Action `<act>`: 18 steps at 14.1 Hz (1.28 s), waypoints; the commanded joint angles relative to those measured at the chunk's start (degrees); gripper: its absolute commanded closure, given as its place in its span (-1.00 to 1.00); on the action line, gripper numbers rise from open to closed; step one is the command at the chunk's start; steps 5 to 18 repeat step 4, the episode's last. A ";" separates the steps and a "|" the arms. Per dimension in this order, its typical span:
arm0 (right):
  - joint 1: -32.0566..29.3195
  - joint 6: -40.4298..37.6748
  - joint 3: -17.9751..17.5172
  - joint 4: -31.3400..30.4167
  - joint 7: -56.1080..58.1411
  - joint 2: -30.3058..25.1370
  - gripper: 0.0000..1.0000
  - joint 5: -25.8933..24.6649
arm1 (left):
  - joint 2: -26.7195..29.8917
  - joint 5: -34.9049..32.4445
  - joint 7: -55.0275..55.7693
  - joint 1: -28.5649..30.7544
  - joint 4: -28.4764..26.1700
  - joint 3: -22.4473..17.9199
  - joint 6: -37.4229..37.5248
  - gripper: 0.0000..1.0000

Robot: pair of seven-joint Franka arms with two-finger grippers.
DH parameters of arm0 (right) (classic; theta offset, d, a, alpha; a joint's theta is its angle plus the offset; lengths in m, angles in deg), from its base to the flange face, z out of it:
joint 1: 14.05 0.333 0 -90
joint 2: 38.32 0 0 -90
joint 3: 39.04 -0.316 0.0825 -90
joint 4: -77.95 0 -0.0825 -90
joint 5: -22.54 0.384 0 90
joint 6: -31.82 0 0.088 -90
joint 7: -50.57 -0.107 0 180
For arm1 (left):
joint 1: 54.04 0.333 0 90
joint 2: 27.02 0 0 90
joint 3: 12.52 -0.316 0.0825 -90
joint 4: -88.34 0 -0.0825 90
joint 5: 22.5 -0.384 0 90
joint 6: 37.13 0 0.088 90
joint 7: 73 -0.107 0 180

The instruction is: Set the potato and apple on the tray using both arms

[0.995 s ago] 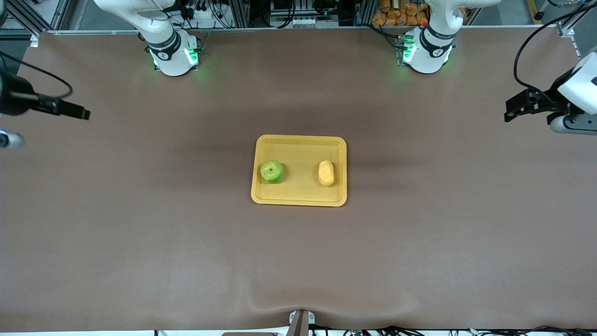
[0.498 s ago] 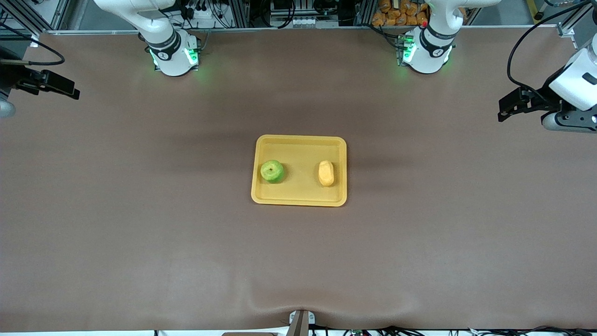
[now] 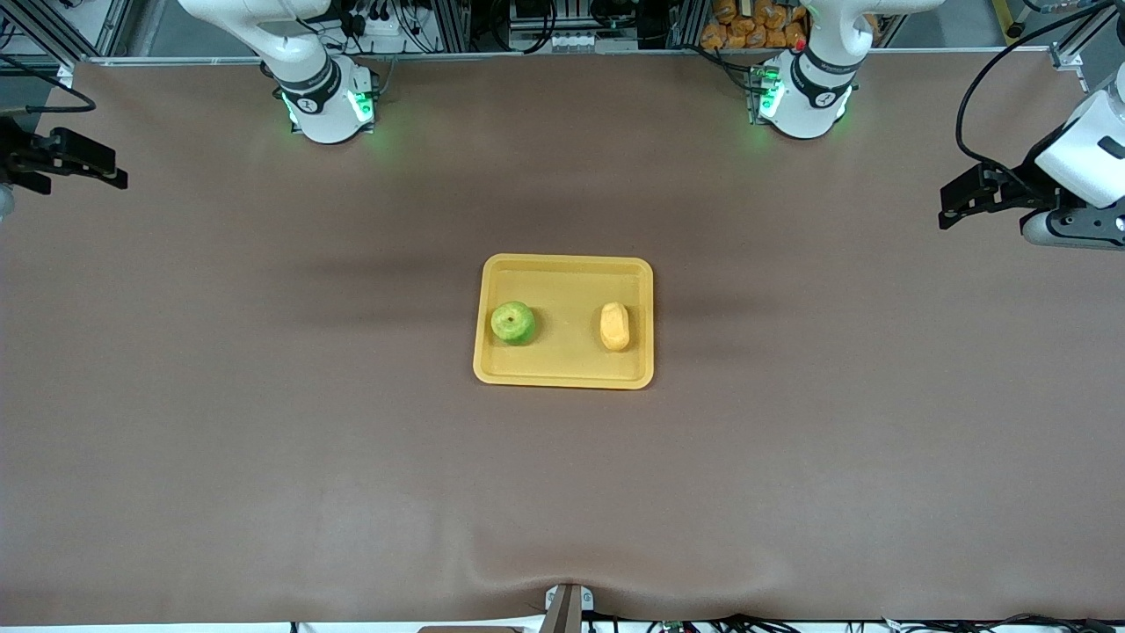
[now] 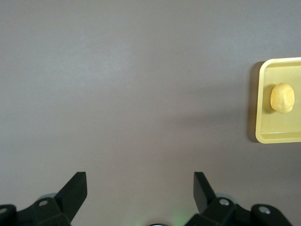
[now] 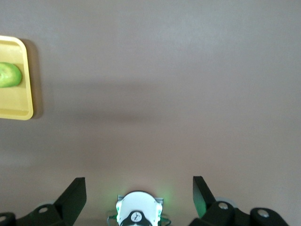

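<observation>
The yellow-orange tray lies in the middle of the table. The green apple sits in it toward the right arm's end, and the yellow-orange potato sits in it toward the left arm's end. My left gripper is open and empty, held up over the table's edge at the left arm's end. My right gripper is open and empty, held up over the table's edge at the right arm's end. The left wrist view shows its gripper, the potato and the tray's rim. The right wrist view shows its gripper, the apple and the tray's rim.
The brown table cover spreads bare round the tray. The two green-lit arm bases stand along the table's edge farthest from the front camera. A bracket sits at the table's nearest edge.
My right gripper has drawn back toward the right arm's end and toward the bases. My left gripper has shifted slightly, then held still. The apple, potato and tray have not moved.
</observation>
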 commanded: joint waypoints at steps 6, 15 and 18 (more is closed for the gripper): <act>-0.73 6.04 -0.79 -8.35 1.10 -6.49 -1.00 -0.50 | 0.68 0.92 0.66 0.65 -0.83 0.28 -1.43 -1.00; -0.73 6.04 -0.79 -8.35 1.10 -6.49 -1.00 -0.50 | 0.68 0.92 0.66 0.65 -0.83 0.28 -1.43 -1.00; -0.73 6.04 -0.79 -8.35 1.10 -6.49 -1.00 -0.50 | 0.68 0.92 0.66 0.65 -0.83 0.28 -1.43 -1.00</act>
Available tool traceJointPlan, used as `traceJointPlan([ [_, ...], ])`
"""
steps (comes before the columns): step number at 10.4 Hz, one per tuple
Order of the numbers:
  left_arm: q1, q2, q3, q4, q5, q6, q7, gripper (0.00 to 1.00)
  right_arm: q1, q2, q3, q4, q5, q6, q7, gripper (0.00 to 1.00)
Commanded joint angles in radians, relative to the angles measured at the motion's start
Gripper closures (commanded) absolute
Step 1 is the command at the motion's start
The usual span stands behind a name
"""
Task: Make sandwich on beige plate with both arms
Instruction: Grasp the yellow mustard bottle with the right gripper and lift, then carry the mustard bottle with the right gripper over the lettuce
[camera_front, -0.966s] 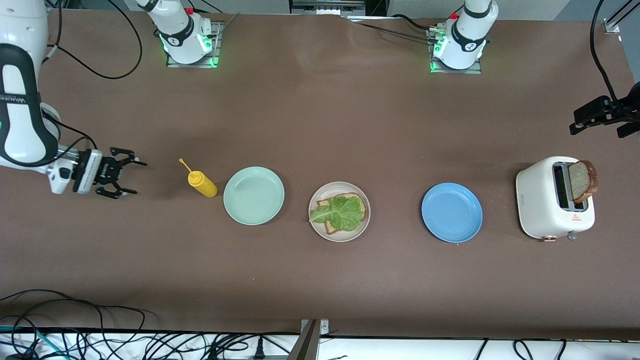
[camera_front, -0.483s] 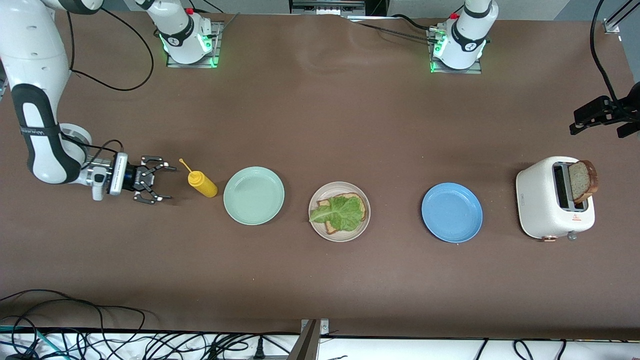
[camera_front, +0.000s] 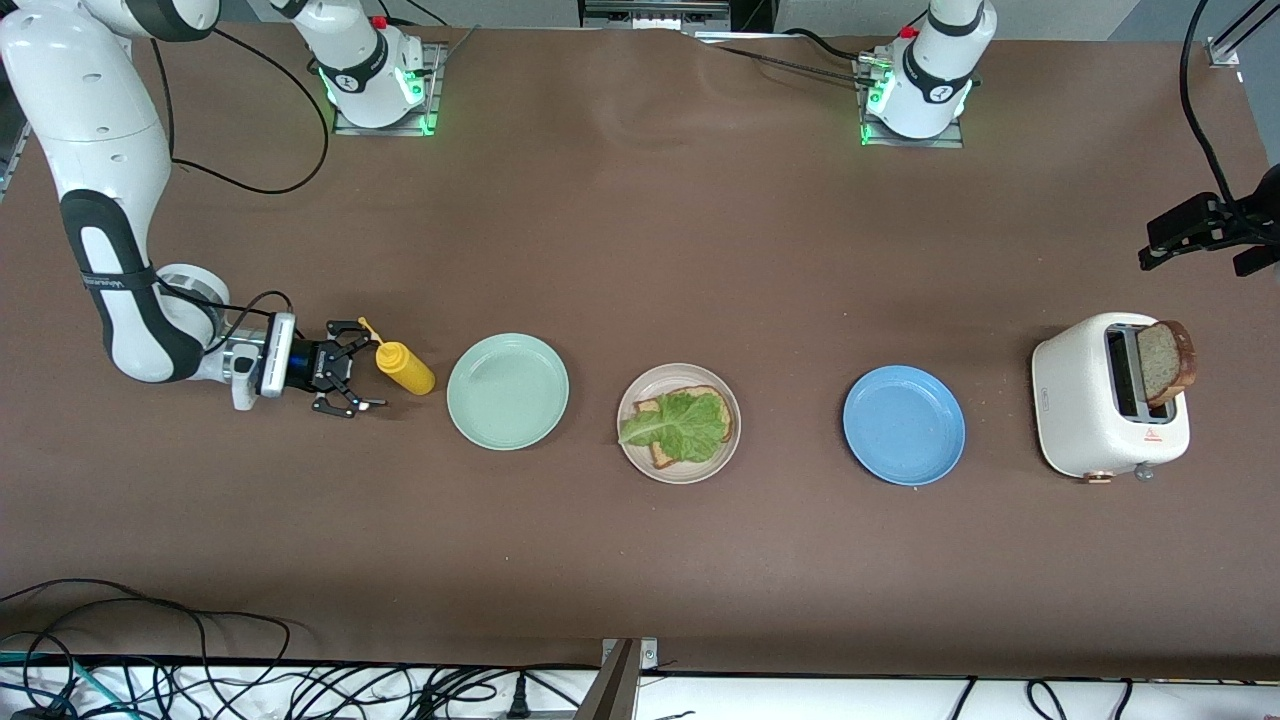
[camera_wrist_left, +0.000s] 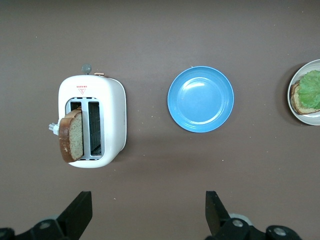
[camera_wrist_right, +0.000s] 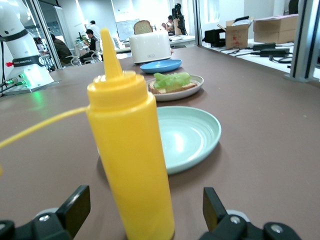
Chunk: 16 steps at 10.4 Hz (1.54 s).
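Resting on the beige plate (camera_front: 679, 472) is my half-built sandwich (camera_front: 686, 426): one square brown slice with a darker crust, and a ruffled green lettuce leaf (camera_front: 672, 424) spread over it, its pale stem end reaching out to the plate's rim toward the right arm's end of the tabletop (camera_front: 640, 250). That plate stands in the middle of a row, between a mint-green plate (camera_front: 507, 391) and a blue plate (camera_front: 903, 425). A second brown slice (camera_front: 1165, 360) stands tilted in a slot of the white toaster (camera_front: 1108, 396) at the left arm's end. My right arm comes down from its base and bends low along the tabletop, wrist level. My right pincer (camera_front: 355, 369) lies on its side just above the surface, spread wide and holding nothing, its fingers reaching to either side of a yellow squeeze bottle (camera_front: 404, 366) that stands upright beside the mint-green plate; the right wrist view shows the bottle close up between my fingers, and whether they touch it I cannot tell. My left pincer (camera_wrist_left: 148, 212) hangs high, over the tabletop close to the toaster and the blue plate, pointing straight down, equally wide and empty.
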Motion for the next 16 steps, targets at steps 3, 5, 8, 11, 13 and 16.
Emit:
traceJointPlan([
  [3, 0.014, 0.004, -0.007, 0.009, -0.014, -0.005, 0.021, 0.00, -0.011, 0.008, 0.034, 0.011, 0.026, -0.007, -0.044, 0.15],
  [5, 0.014, 0.004, -0.007, 0.009, -0.014, -0.005, 0.021, 0.00, -0.010, 0.010, 0.042, 0.016, 0.025, -0.007, -0.044, 0.49],
  [8, 0.014, 0.005, -0.007, 0.009, -0.014, -0.005, 0.021, 0.00, -0.010, 0.010, 0.062, 0.016, 0.025, 0.019, -0.038, 0.91],
  [11, 0.014, 0.005, -0.006, 0.009, -0.014, -0.005, 0.021, 0.00, -0.008, -0.025, 0.065, 0.017, -0.025, 0.035, 0.114, 1.00],
  [13, 0.014, 0.004, -0.007, 0.009, -0.014, -0.005, 0.021, 0.00, 0.008, -0.155, 0.069, 0.019, -0.230, 0.116, 0.413, 1.00],
  [16, 0.014, 0.005, -0.007, 0.009, -0.014, -0.005, 0.021, 0.00, 0.076, -0.219, 0.115, 0.107, -0.601, 0.199, 0.806, 1.00],
])
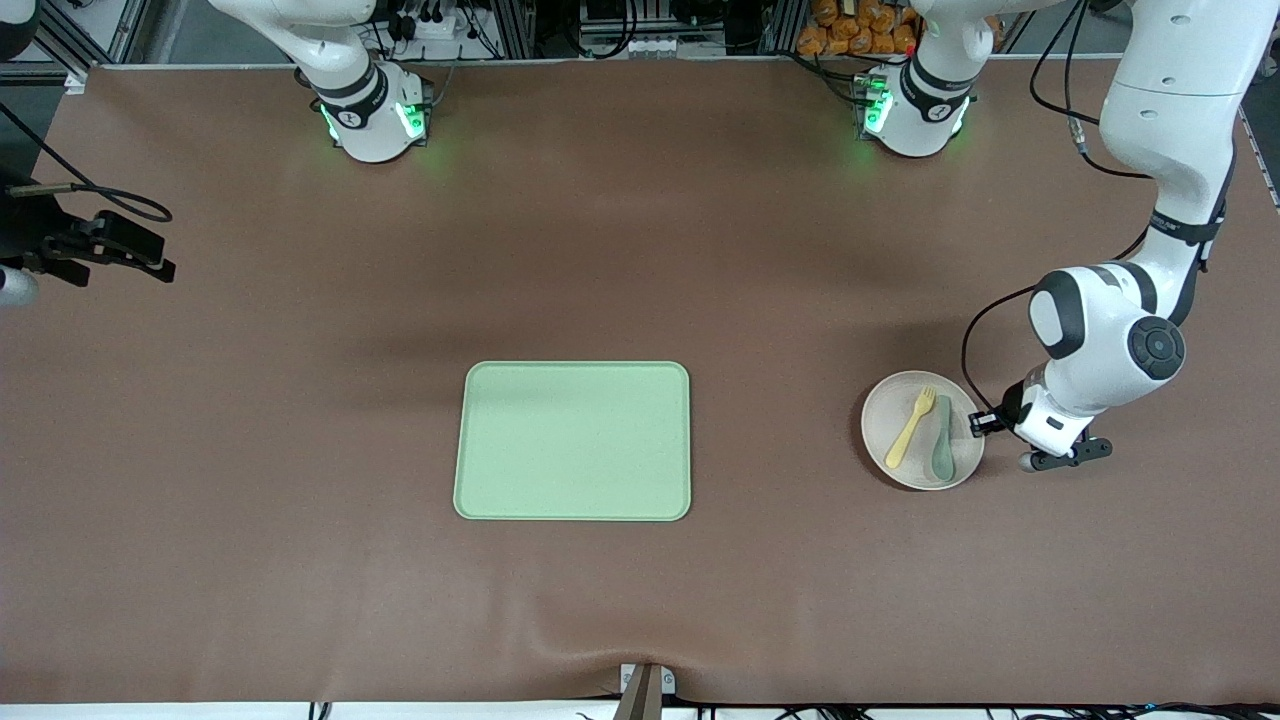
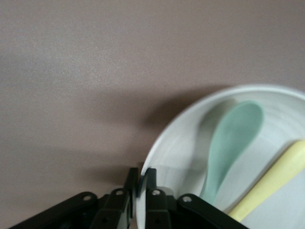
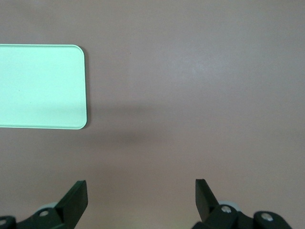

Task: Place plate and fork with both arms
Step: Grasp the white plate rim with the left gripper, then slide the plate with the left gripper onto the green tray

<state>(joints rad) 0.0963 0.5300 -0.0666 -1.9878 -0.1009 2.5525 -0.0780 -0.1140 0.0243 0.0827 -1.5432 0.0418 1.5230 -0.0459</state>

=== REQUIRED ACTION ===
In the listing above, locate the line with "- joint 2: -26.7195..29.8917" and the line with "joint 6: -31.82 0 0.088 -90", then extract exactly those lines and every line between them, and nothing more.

=== RESULT OF THE EXERCISE ===
  - joint 2: -26.7195..29.8917
  - joint 5: -34.9049..32.4445
  - joint 7: -55.0275..55.7693
  - joint 1: -28.5649..30.7544
  - joint 4: -28.4764..26.1700
  - joint 3: -22.4473..17.9199
  - joint 6: -37.4229..37.5248
  - gripper: 0.0000..1.0000

Robot: pair of seven-joint Franka arms with two-finger grippers.
DH parameters of arm0 (right) (classic; theta offset, d, a, alpha; a joint's theta is its angle plus the offset; lengths in m, angles in deg), from its base to the flange face, z out of it:
joint 1: 14.05 0.333 0 -90
joint 2: 38.32 0 0 -90
joint 3: 39.04 -0.316 0.0825 -90
joint 4: -77.95 0 -0.0825 -90
joint 5: -22.54 0.384 0 90
joint 6: -31.82 0 0.088 -90

This exercise calls for no further output.